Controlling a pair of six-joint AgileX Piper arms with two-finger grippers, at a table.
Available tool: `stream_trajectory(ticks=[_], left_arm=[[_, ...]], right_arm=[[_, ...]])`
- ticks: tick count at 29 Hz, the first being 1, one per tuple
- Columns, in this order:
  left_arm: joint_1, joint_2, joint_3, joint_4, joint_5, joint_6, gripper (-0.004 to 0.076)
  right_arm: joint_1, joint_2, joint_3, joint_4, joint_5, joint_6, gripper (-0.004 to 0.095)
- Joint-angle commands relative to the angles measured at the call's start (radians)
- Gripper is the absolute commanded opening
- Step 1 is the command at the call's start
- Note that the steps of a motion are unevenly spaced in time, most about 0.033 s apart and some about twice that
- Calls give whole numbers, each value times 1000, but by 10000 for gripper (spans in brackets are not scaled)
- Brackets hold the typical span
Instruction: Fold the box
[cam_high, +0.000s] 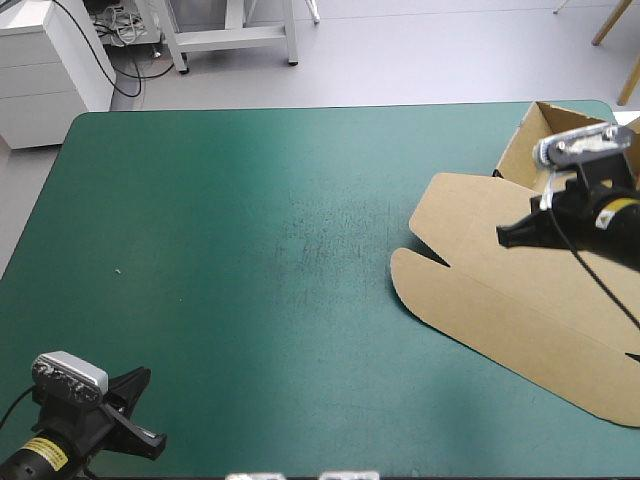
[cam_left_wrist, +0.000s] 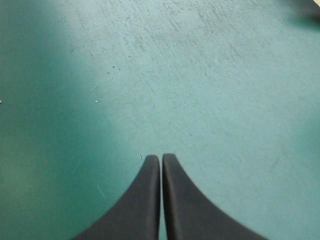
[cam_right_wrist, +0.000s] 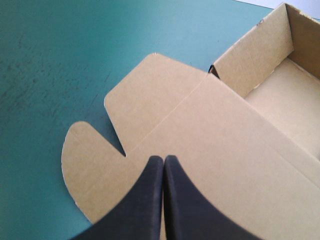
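Your box (cam_high: 500, 310) lies at the right side of the bench (cam_high: 250, 230). Its tray (cam_right_wrist: 280, 85) stands with walls raised at the far right corner, and its lid (cam_right_wrist: 200, 130) lies flat toward the middle, with rounded flaps (cam_right_wrist: 85, 150) at its edge. Your right gripper (cam_right_wrist: 163, 159) hangs over the lid, its black fingers (cam_right_wrist: 145, 200) pressed together and holding nothing. Your left gripper (cam_left_wrist: 161, 157) is at the near left corner over the teal-green cover (cam_left_wrist: 200, 75), well apart from the box, its fingers likewise closed and empty.
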Motion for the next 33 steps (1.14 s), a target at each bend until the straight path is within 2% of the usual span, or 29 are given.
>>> stream_trajectory(ticks=[1, 9, 14, 21, 33], left_arm=[[-5, 13, -21, -13, -69, -6, -8], [-5, 13, -21, -13, -69, -6, -8], [-5, 13, -21, -13, -69, -6, -8], [-5, 13, -21, -13, -69, -6, -8], [-5, 13, -21, -13, -69, -6, -8]], right_arm=[[0, -129, 149, -4, -117, -16, -20], [0, -365, 563, 0, -224, -23, -20], [0, -481, 731, 0, -255, -23, -20], [0, -564, 818, 0, -270, -23, -20], [0, -565, 838, 14, -290, 48, -20]])
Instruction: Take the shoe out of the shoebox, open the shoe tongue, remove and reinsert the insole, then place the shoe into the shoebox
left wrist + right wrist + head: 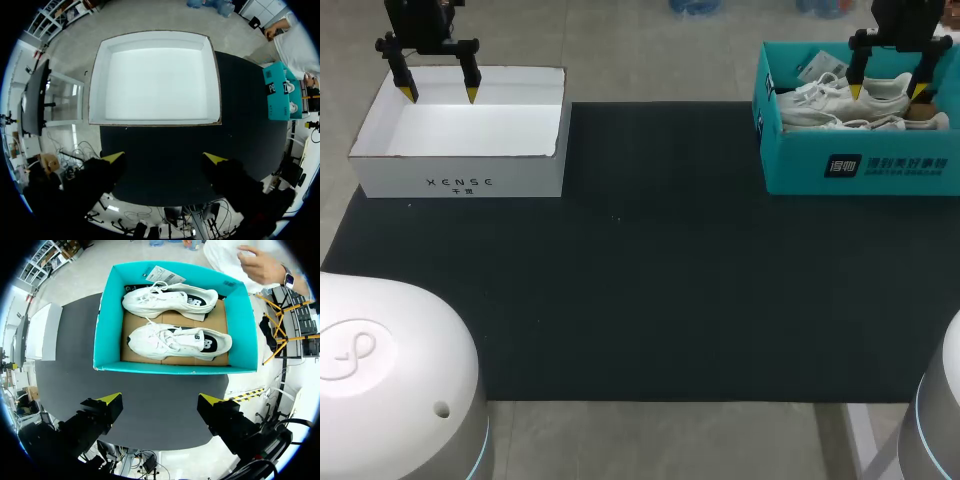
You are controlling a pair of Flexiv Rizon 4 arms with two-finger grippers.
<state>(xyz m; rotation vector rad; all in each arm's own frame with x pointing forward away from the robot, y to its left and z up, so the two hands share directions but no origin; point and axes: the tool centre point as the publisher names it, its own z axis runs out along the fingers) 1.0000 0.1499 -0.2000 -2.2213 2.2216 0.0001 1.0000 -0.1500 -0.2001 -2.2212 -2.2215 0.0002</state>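
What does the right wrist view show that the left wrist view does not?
Only the right wrist view: both white shoes whole, side by side in the teal shoebox. Only the left wrist view: the whole inside of the white box. Both: the black mat, the teal shoebox, and one gripper, jaws apart: right gripper, left gripper.

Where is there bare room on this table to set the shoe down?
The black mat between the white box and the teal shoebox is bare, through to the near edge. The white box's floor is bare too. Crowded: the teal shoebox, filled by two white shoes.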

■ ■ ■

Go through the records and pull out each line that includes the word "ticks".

## TASK ANSWER
Available tool: `stream_trajectory(ticks=[_], left_arm=[[_, ...]], right_arm=[[_, ...]])`
- ticks: tick count at 29 Hz, the first being 1, one per tuple
>>> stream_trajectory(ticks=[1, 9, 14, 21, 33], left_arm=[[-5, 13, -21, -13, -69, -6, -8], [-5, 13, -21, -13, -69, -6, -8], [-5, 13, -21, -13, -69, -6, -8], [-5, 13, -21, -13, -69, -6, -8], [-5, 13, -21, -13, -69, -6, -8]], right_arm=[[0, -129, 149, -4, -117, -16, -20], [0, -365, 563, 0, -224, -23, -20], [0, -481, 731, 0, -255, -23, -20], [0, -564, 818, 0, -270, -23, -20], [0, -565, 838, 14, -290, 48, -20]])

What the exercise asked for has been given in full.